Amphiregulin sample :
When samples were diluted 1: 1 in reagent diluent, all samples were within the linear range of the ELISA. Each sample was measured in duplicate. If necessary, the experiment was continued and measurements were repeated depending on the quality of the data and the presence or absence of a sufficient amount of serum.

EGF
Reagents, standard dilutions and samples were prepared according to manufacturer's instructions. Excess antibody-coated microtiter plate strips (provided with this kit) were removed from the frame to create an ELISA plate. After determining the required number of wells and plate layout, 50 μl of Assay Diluent RD1 (provided with this kit) was added to each well. Then 200 μl of standard dilution or diluted sample (eg 1:20 with Calibrator Diluent RD6H) was added per well. The tips were changed every time after the pipetting process.

  The plate was covered with an adhesive strip (provided in the kit) and incubated on a rocking platform for 2 hours at room temperature.

  Each well was aspirated and washed, and the process was repeated 3 times for a total of 4 washes. Washing was performed using a manifold dispenser by filling each well with 400 μl wash buffer (provided with this kit) followed by aspiration. After the final wash, any remaining wash buffer was removed by aspiration. The plate was then turned over and drained on a clean paper towel.

  The aspirated sample and wash solution were treated with research disinfectant and 200 μl of conjugate (provided with this kit) was added to each well.
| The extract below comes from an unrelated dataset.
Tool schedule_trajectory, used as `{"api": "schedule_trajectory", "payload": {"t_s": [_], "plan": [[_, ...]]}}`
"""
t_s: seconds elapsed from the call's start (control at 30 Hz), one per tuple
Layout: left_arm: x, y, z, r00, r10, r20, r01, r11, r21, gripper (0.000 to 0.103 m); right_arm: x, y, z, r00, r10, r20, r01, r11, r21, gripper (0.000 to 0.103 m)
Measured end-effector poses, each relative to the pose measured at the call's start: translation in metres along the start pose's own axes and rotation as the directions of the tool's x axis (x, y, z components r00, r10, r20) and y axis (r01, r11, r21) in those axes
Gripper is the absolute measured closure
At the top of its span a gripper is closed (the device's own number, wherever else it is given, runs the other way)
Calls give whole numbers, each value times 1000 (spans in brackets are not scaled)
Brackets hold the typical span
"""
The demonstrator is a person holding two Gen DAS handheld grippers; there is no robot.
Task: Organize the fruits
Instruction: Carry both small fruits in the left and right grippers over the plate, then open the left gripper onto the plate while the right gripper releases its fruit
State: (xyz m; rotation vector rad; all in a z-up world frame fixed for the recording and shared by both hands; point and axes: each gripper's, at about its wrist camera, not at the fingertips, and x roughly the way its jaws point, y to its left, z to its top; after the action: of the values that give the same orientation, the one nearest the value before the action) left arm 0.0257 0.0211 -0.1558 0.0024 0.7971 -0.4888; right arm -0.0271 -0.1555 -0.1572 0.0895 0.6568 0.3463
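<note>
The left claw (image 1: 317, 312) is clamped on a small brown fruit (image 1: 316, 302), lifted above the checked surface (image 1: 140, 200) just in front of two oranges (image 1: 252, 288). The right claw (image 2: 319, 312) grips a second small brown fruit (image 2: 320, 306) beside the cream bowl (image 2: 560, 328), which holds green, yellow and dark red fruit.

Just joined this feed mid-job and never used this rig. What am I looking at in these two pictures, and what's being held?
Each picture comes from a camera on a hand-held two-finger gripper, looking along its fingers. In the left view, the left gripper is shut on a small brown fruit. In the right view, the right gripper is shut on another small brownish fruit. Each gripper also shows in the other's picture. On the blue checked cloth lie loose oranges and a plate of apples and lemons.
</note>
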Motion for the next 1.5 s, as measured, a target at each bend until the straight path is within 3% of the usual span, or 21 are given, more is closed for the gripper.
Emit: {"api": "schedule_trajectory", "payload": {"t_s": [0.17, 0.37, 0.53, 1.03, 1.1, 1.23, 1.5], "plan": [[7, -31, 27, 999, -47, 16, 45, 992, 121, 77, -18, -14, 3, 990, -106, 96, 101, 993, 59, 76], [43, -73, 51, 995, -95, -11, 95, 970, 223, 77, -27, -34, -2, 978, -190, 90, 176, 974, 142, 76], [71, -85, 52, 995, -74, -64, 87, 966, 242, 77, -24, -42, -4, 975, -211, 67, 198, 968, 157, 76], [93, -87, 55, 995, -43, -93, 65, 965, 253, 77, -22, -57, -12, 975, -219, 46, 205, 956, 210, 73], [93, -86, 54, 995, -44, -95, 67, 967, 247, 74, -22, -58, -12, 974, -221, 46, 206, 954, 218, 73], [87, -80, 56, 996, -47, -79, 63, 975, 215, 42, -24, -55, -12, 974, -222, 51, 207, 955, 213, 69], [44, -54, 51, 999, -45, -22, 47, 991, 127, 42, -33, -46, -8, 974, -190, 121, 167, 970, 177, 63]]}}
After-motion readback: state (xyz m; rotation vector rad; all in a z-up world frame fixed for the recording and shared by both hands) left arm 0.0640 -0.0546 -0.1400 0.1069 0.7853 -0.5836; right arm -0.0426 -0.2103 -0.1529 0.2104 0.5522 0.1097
The plate was then covered with a new adhesive strip and incubated for 2 hours at room temperature.

  The suction and washing steps were repeated as described above.
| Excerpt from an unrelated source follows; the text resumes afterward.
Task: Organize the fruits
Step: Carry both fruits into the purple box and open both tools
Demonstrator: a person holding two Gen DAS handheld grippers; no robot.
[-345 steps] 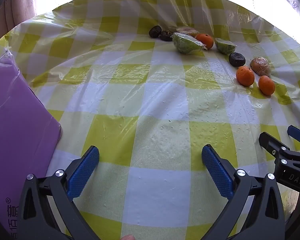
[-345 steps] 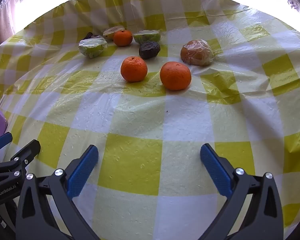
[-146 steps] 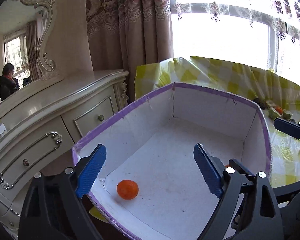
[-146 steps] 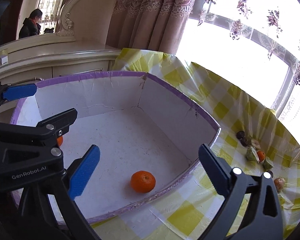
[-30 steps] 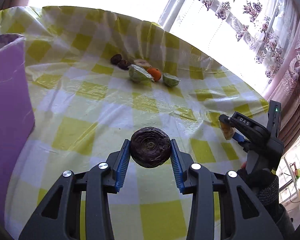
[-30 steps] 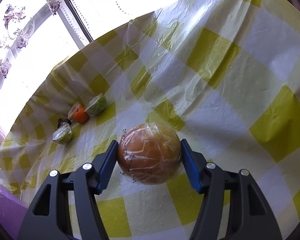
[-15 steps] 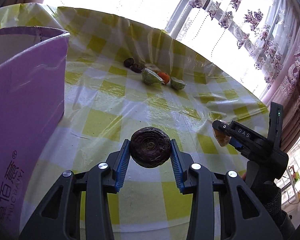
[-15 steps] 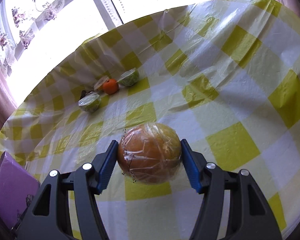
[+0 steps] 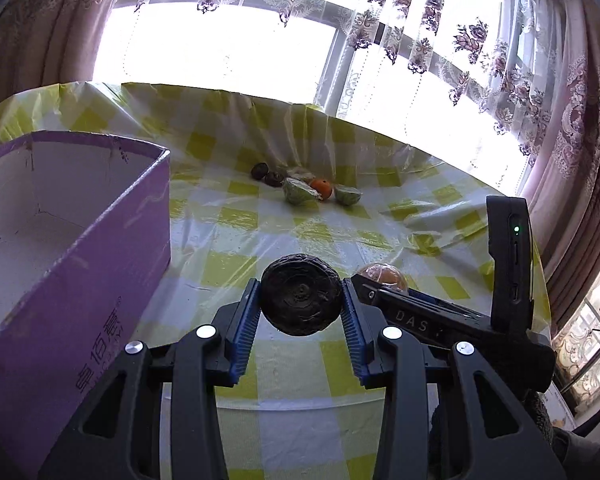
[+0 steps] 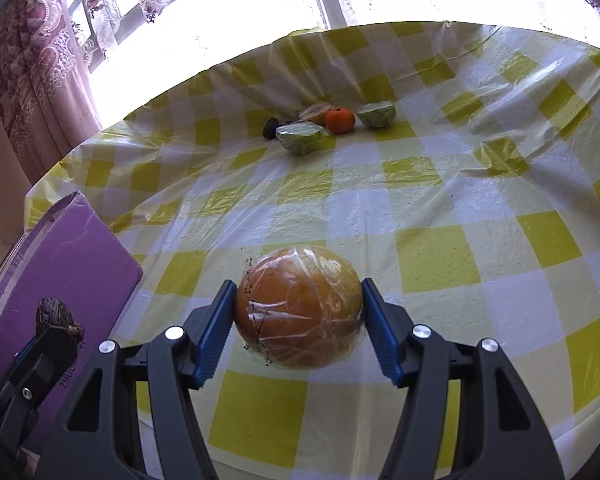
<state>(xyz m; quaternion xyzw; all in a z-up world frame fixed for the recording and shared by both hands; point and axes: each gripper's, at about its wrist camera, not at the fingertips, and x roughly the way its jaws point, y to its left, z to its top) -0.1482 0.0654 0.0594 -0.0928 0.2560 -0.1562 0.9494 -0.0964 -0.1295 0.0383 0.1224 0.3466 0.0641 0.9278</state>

  200 μl of substrate solution (provided with this kit) was added to each well, followed by incubation in the dark for 20 minutes at room temperature. 50 μl of stop solution (provided with this kit) was added to each well followed by careful mixing.
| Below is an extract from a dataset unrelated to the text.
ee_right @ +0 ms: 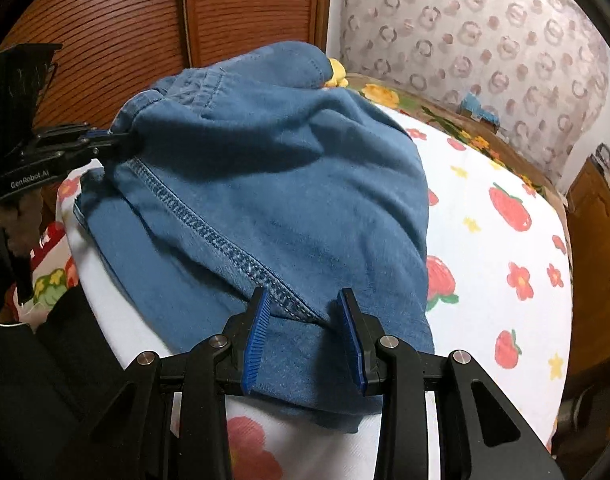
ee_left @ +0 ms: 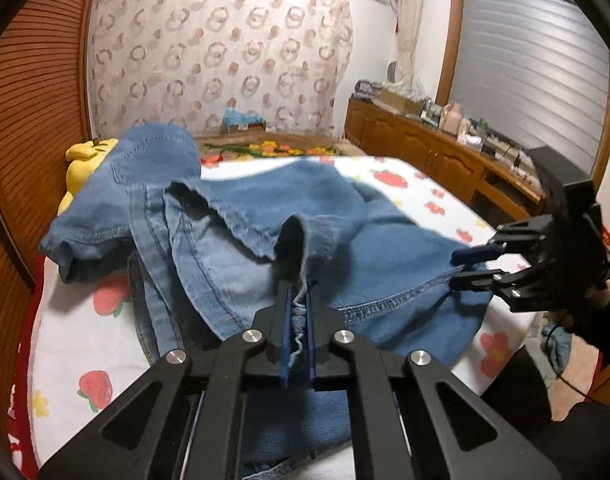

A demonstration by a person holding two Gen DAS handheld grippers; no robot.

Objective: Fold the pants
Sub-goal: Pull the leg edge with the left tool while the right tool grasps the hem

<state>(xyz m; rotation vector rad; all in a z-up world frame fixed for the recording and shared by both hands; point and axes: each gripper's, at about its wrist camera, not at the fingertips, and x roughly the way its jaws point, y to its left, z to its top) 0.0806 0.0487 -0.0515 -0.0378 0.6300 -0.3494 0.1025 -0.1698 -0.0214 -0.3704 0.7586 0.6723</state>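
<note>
Blue denim pants lie bunched on the bed, also filling the right wrist view. My left gripper is shut on a frayed hem of the pants and holds it lifted; it shows at the left of the right wrist view, pinching the cloth edge. My right gripper is open, its blue pads either side of a stitched seam at the near edge of the pants. In the left wrist view it sits at the pants' right edge with jaws apart.
The bed has a white sheet with strawberries and flowers. A yellow plush toy lies behind the pants. A wooden louvred wardrobe stands on the left; a wooden cabinet with clutter on the right.
</note>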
  The optical density of each well was determined within 30 minutes using a microplate reader set at 450 nm.

EGF standard curve :
A linear standard curve was obtained with the standard provided in the ELISA kit. Detectable results were shown even at very low concentrations.

EGF sample :
A total of four assays were performed using this sample. Each sample is measured 2-5 times, the number of measurements depending on the quality of the results (mean +/- SD) and whether a sufficient amount of serum is available.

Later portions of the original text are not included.